For centuries, the Church asked the faithful to join in this spirit of Friday prayer and penance by abstaining from flesh meat each Friday. Fish, amphibians, and other seafood were always acceptable because they are not considered carne, or meat that comes from beasts which move upon the land. Hence, many Catholics came to eat fish on Fridays. In the United States, this had a profound impact on our national cuisine and food culture. Those who disliked Catholics sometimes referred to us as “fisheaters” or “mackerel snappers” in a pejorative way, because a Catholic could always be counted on in many cases to order fish or seafood each Friday, or at least eat no meat. Many restaurants and hotels made fish or seafood dishes their Friday specials, knowing that they could always count on having Catholic customers, even in parts of the country where there have historically been fewer Catholics. Many of these local customs continue in our own time. Cracker Barrel, for example, always has a fish special on Fridays. A favorite local restaurant of mine which sadly closed recently always had all-you-care-to-eat catfish as the special of the day every Friday, and I don’t think the cook or any of the waitstaff at that place were actually Catholic. Knowing that Friday fish was a standard there, however, I often took lunch at Hannah’s during the Fridays of Lent (more on that in below).

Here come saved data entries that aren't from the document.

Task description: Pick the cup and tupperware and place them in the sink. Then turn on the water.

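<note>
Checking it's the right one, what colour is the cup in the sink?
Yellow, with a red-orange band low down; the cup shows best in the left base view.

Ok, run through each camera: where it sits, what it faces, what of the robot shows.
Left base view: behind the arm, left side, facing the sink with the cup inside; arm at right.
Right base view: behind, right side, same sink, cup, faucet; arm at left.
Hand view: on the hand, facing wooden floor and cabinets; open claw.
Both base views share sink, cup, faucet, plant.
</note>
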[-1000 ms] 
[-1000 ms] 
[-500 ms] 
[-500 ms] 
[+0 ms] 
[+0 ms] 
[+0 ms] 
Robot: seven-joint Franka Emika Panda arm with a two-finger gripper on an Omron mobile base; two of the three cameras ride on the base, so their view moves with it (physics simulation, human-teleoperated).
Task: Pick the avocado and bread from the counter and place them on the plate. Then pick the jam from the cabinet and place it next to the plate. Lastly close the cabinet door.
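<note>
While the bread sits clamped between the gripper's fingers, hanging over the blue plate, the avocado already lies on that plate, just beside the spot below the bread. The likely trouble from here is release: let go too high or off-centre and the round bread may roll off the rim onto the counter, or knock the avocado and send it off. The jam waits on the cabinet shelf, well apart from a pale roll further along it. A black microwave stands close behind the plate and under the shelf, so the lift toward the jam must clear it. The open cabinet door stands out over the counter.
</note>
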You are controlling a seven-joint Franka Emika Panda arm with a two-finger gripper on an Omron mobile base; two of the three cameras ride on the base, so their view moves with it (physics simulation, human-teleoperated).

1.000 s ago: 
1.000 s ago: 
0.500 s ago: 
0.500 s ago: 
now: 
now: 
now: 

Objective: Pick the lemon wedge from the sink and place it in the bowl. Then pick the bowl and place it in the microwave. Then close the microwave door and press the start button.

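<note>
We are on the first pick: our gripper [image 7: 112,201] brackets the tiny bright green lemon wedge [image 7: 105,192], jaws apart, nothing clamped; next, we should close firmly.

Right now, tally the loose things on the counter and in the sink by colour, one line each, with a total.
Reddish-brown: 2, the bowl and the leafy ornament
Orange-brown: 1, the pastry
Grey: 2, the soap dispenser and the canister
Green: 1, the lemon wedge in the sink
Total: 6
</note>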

After the Second Vatican Council, Pope Paul VI and many Western bishops became concerned that eating no meat or “fish on Fridays” had become a cultural distinctive for Catholics, but that many of us had lost our understanding of why it was that the Church was asking us to do this. The real purpose was to prayerfully reflect on Jesus’ suffering and death for us, and to give up something we might normally want to have-meat-as a small sacrifice and a reminder of our sins for which Christ, on that Friday long ago, died on the Cross. So Pope Paul VI changed Church law in a document called PAENITEMINI, or the Apostolic Constitution on Penance. The relevant part of that document as it pertains to the Church’s present Friday practices, especially for us in the United States, reads:
VI. 1. In accordance with the conciliar decree “Christus Dominus” regarding the pastoral office of bishops, number 38,4, it is the task of episcopal conferences to:
A. Transfer for just cause the days of penitence, always taking into account the Lenten season;
B. Substitute abstinence and fast wholly or in part with other forms of penitence and especially works of charity and the exercises of piety.

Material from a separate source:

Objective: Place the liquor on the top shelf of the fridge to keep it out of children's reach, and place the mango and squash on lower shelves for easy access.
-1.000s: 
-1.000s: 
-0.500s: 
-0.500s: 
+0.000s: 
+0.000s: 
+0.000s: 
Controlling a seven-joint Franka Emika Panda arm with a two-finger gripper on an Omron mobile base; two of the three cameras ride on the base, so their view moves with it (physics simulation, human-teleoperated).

2. By way of information, episcopal conferences should communicate to the Apostolic See what they have decided on the matter.
A national episcopal conference, then, has the authority to substitute Friday fasts and abstinence with other forms of penance or charity. Note that this doesn’t say “we’re going to eat meat most Fridays, and do absolutely nothing to remind ourselves of Jesus on those days.” Bishops can transfer days of penitence, and/or substitute abstinence or fast with other practices “especially works of charity and the exercises of piety.” In 1966, the U.S. Bishops made clear their reasoning for making a substitution of the traditional practice of the abstinence from meat on Fridays outside of the Lenten season in a Pastoral Statement on Penance and Abstinence(19-20, 23-27):
19. Changing circumstances, including economic, dietary, and social elements, have made some of our people feel that the renunciation of the eating of meat is not always and for everyone the most effective means of practicing penance. Meat was once an exceptional form of food; now it is commonplace.

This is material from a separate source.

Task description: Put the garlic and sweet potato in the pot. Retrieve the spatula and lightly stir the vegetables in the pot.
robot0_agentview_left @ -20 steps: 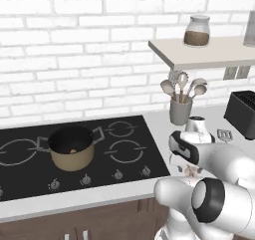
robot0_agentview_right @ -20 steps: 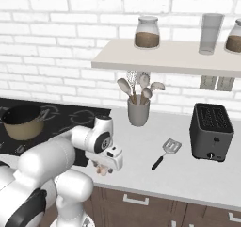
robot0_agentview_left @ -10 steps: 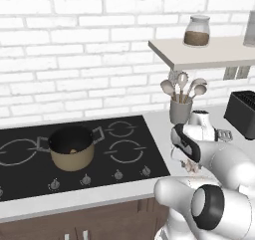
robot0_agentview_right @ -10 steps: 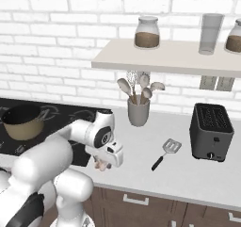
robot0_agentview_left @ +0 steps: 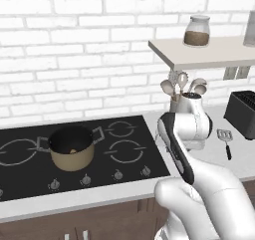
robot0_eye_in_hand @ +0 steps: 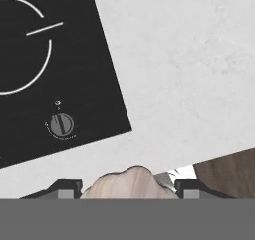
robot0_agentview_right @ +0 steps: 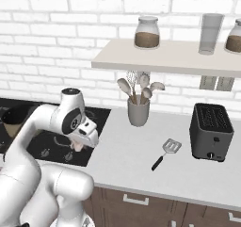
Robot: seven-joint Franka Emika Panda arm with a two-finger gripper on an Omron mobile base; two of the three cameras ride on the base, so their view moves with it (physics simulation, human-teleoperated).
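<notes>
The end effector [robot0_eye_in_hand: 128, 190] is clamped on the sweet potato [robot0_eye_in_hand: 130, 181], a pale pinkish lump wedged between the two dark finger tips, so the grip looks made for carrying rather than for reaching. In the right base view the lump hangs under the hand, held off the surface. Below it lie the near right corner of the black cooktop [robot0_eye_in_hand: 89, 84], one stove knob [robot0_eye_in_hand: 61, 124] and the pale tabletop [robot0_eye_in_hand: 189, 60] beside it, which suggests the load is up clear of the knobs for a sideways trip. The pot [robot0_agentview_left: 72, 152] stands on the cooktop's left burner, well apart from the hand, its dark inside showing a small pale speck that is probably the garlic [robot0_agentview_left: 73, 151]. The spatula [robot0_agentview_right: 165, 151] lies flat on the tabletop between the utensil cup [robot0_agentview_right: 138, 112] and the toaster [robot0_agentview_right: 211, 131], untouched, waiting for the stirring step.
</notes>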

20. Accordingly, since the spirit of penance primarily suggests that we discipline ourselves in that which we enjoy most, to many in our day abstinence from meat no longer implies penance, while renunciation of other things would be more penitential.
23. Friday should be in each week something of what Lent is in the entire year. For this reason we urge all to prepare for that weekly Easter that comes with each Sunday by freely making of every Friday a day of self-denial and mortification in prayerful remembrance of the passion of Jesus Christ.
24. Among the works of voluntary self-denial and personal penance which we especially commend to our people for the future observance of Friday, even though we hereby terminate the traditional law of abstinence binding under pain of sin, as the sole prescribed means of observing Friday, we give first place to abstinence from flesh meat.We do so in the hope that the Catholic community will ordinarily continue to abstain from meat by free choice as formerly we did in obedience to Church law. Our expectation is based on the following considerations:
We shall thus freely and out of love for Christ Crucified show our solidarity with the generations of believers to whom this practice frequently became,especially in times of persecution and of great poverty, no mean evidence of fidelity to Christ and His Church.
We shall thus also remind ourselves that as Christians, although immersed in the world and sharing its life, we must preserve a saving and necessary difference from the spirit of the world. Our deliberate, personal abstinence from meat, more especially because no longer required by law, will be an outward sign of inward spiritual values that we cherish.
25. Every Catholic Christian understands that the fast and abstinence regulations admit of change, unlike the commandments and precepts of that unchanging divine moral law which the Church must today and always defend as immutable. This said, we emphasize that our people are henceforth free from the obligation traditionally binding under pain of sin in what pertains to Friday abstinence, except as noted above for Lent. We stress this so that “no” scrupulosity will enter into examinations of conscience,confessions, or personal decisions on this point.
26. Perhaps we should warn those who decide to keep the Friday abstinence for reasons of personal piety and special love that they must not pass judgment on those who elect to substitute other penitential observances. Friday, please God,will acquire among us other forms of penitential witness which may become as much a part of the devout way of life in the future as Friday abstinence from meat. In this connection we have foremost in mind the modern need for self-discipline in the use of stimulants and for a renewed emphasis on the virtue of temperance, especially in the use of alcoholic beverages.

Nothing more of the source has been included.